Furthermore, Chief Minister Adityanath states the ballot will be cast ‘80 against 20’ in UP, or percentages that closely match the Hindu-Muslim population divide. Opinion polls indicate BJP’s win in UP despite discontent over economic stewardship and handling of the pandemic for two reasons. Among its traditional voter base, there is skepticism surrounding the Samajwadi Party’s (SP) ability to improve the state of affairs, as well as the ruling party’s significant urban support. Nevertheless, there are indications that new political alliances created ahead of the elections, could mount an upset.

Congress is considered the usual counterforce against the BJP’s Hindutva juggernaut, despite repeat poor performances. There is an open debate among voters asking whether it is finally time to look beyond the Congress for political leadership. New party formations are taking shape and regional parties are asserting themselves, and gaining traction. Since the 2019 elections, any new opposition leader of distinction has come from outside the Congress. A noteworthy phenomenon is the All India Majlis-e-Ittehadul Muslimeen (AIMIM)’s minor victories in UP which show where the Muslim vote is headed, and how the Congress may have taken it for granted since years. Observers recall that the Muslim vote had shifted away from Congress in UP and Bihar in the 1990s, and will do so again throughout the Hindi heartland. The Congress’ loss is surely others’ gain, including AIMIM leader Asaduddin Owaisi, who was attacked on the UP campaign trail, but has picked up Muslim support along the way.

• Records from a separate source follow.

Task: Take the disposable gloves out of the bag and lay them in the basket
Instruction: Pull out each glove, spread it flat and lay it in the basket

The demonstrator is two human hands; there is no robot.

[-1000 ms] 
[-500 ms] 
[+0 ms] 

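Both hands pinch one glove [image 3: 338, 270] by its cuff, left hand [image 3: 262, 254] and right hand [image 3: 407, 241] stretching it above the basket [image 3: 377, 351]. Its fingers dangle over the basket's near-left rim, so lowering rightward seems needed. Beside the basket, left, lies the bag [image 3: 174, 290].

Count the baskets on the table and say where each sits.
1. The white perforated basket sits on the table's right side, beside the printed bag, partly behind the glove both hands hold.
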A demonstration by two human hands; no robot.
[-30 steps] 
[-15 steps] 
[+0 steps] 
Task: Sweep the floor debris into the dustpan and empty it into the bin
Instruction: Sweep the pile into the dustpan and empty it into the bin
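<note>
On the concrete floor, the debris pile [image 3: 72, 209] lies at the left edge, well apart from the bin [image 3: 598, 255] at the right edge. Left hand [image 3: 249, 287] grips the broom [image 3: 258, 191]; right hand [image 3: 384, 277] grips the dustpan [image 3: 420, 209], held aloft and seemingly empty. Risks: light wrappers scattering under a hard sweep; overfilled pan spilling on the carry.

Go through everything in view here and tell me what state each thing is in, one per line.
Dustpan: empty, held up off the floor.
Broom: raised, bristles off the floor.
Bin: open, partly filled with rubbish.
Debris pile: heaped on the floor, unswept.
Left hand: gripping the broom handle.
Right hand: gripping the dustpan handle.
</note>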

Other Backwards Castes (OBCs) constitute over 50 percent of the state’s population, and their leaders are exiting the BJP to join the ranks of the Samajwadi Party. Meanwhile, the Rashtriya Lok Dal (RLD) holds considerable sway among Jat farmers in western UP, large numbers of whom hold grievances against the BJP’s farm laws. The Samajwadi Party and Rashtriya Lok Dal have created an alliance that aims to rally the combined Muslim, Jat and OBS vote.

The BJP’s scaremongering has its uses (UP’s “harmony” will break down) but there are growing numbers of voters calling out this brand of divisive politics along religious lines. The pandemic took a heavy toll on livelihoods in UP, and unemployment among youth stands at 25 percent. Frustrated with joblessness and the BJP’s indifference, young protestors set trains on fire last month, and held protests for several days. It remains to be seen whether disgruntled voters’ angst over economic hardship will be sufficient to push back against the saffron wave, but sets a key expectation for all political contenders. For its own part, the BJP is warning its voter base about “Muslim-Yadav dominance” in the event of a Samajwadi Party victory.

Incidents from other states where Hindutva is on the rise, like Karnataka schools banning hijab-clad students from entering, demonstrate that communal sentiment catches on easily. It is clear that UP is central to the BJP’s Hindutva project, and perhaps it may even be the dominant ideology of the Indian electorate. But will other parties be able to sell a better narrative than BJP’s dogma? This election will tell if there is still a secular glimmer of hope to hold on to.